EXERCISE AIM
Using the entries below, copy exactly each line from the line with "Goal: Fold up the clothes" up to and including the line with "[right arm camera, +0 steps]", with every picture left out.

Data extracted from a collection
▼▼▼

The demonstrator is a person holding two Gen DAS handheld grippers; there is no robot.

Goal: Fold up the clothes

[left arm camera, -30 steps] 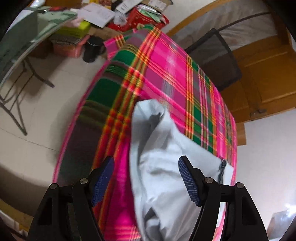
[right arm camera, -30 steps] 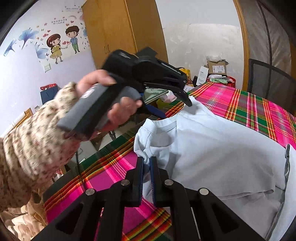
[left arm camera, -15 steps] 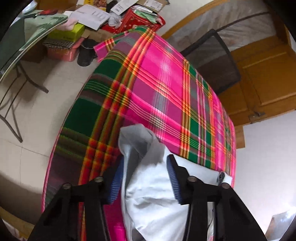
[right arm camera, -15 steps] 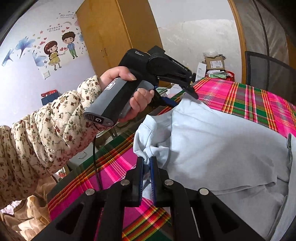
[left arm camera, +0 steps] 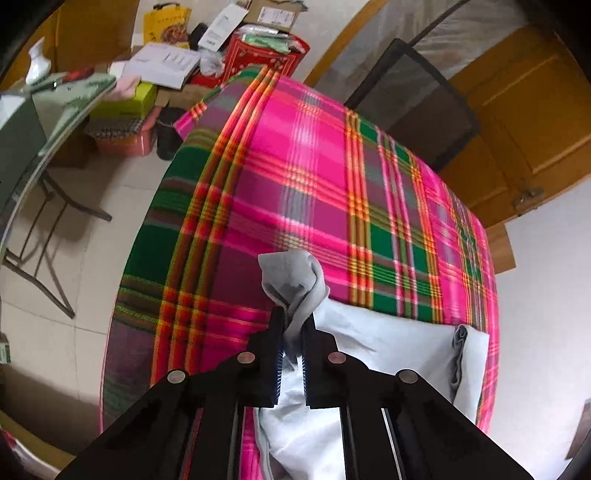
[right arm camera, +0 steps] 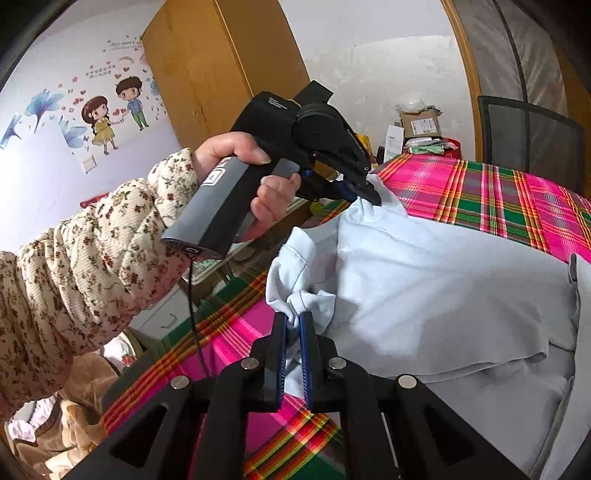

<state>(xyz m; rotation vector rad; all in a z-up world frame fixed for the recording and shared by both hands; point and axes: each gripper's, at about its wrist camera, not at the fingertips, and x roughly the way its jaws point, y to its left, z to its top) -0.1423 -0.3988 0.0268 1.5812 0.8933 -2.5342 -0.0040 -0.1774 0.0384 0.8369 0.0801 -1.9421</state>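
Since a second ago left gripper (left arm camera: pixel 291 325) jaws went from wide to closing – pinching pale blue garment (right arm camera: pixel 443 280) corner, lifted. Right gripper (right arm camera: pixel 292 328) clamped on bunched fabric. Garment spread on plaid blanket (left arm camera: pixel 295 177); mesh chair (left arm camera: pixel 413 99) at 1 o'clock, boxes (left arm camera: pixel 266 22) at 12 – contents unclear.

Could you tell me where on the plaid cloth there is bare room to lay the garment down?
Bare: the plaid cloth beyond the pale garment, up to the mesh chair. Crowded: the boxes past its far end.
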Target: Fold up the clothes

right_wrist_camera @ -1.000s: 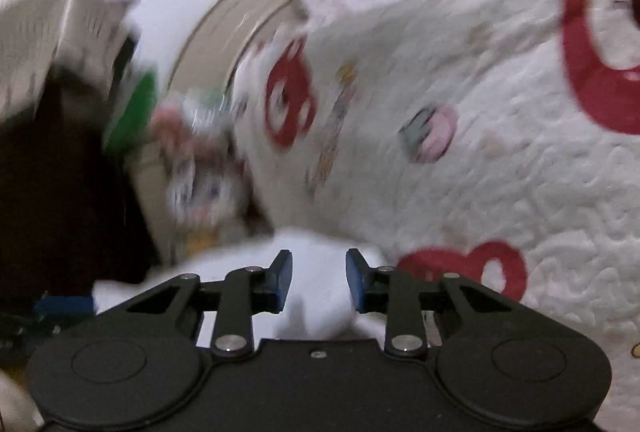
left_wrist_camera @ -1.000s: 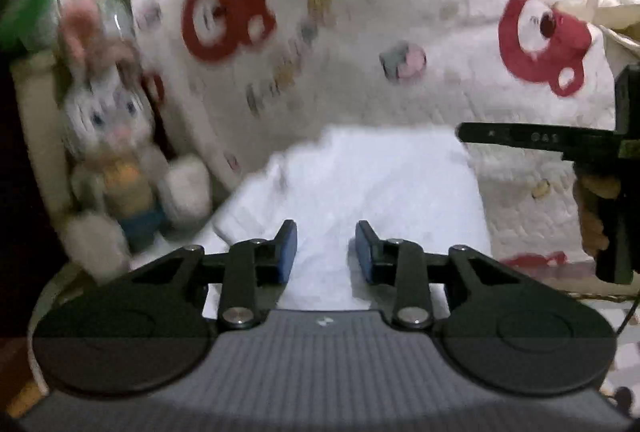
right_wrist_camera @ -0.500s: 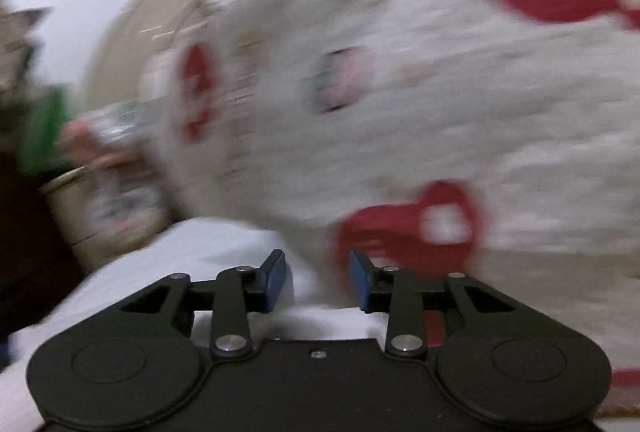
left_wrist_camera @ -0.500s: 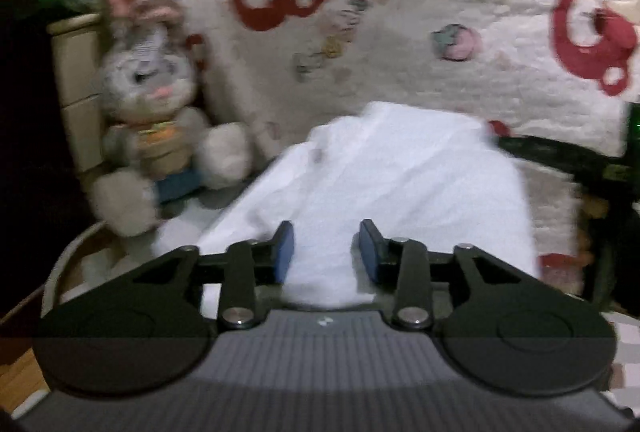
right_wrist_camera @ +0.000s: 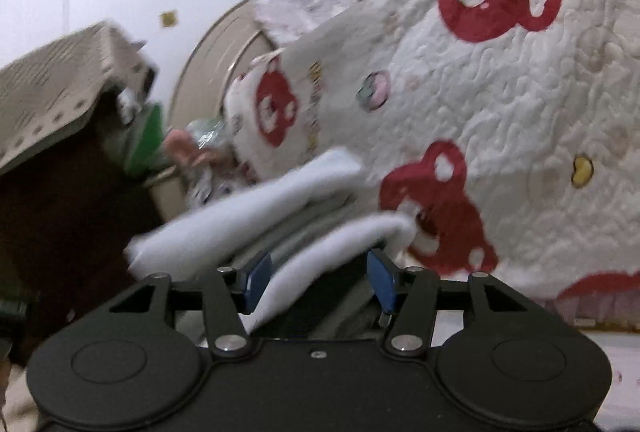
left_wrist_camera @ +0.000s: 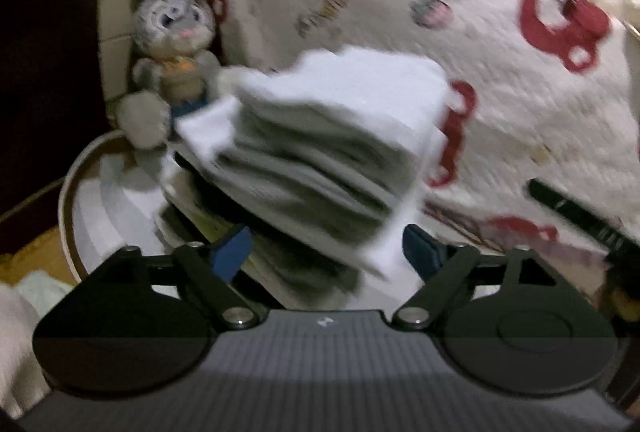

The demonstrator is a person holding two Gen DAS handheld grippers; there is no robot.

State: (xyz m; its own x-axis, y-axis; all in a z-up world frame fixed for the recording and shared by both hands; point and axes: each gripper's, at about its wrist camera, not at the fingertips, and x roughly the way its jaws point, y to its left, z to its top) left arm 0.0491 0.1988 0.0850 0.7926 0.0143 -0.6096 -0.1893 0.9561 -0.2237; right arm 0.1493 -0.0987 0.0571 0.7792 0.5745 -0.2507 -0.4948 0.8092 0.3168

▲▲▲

EXERCISE OUTPUT
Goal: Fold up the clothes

[left arm camera, -30 steps] 
[right arm camera, -30 steps] 
[left arm camera, -15 steps] 
[right arm camera, -15 steps] 
[left arm camera, +0 steps] 
[right arm camera, +0 steps] 

No further output remains.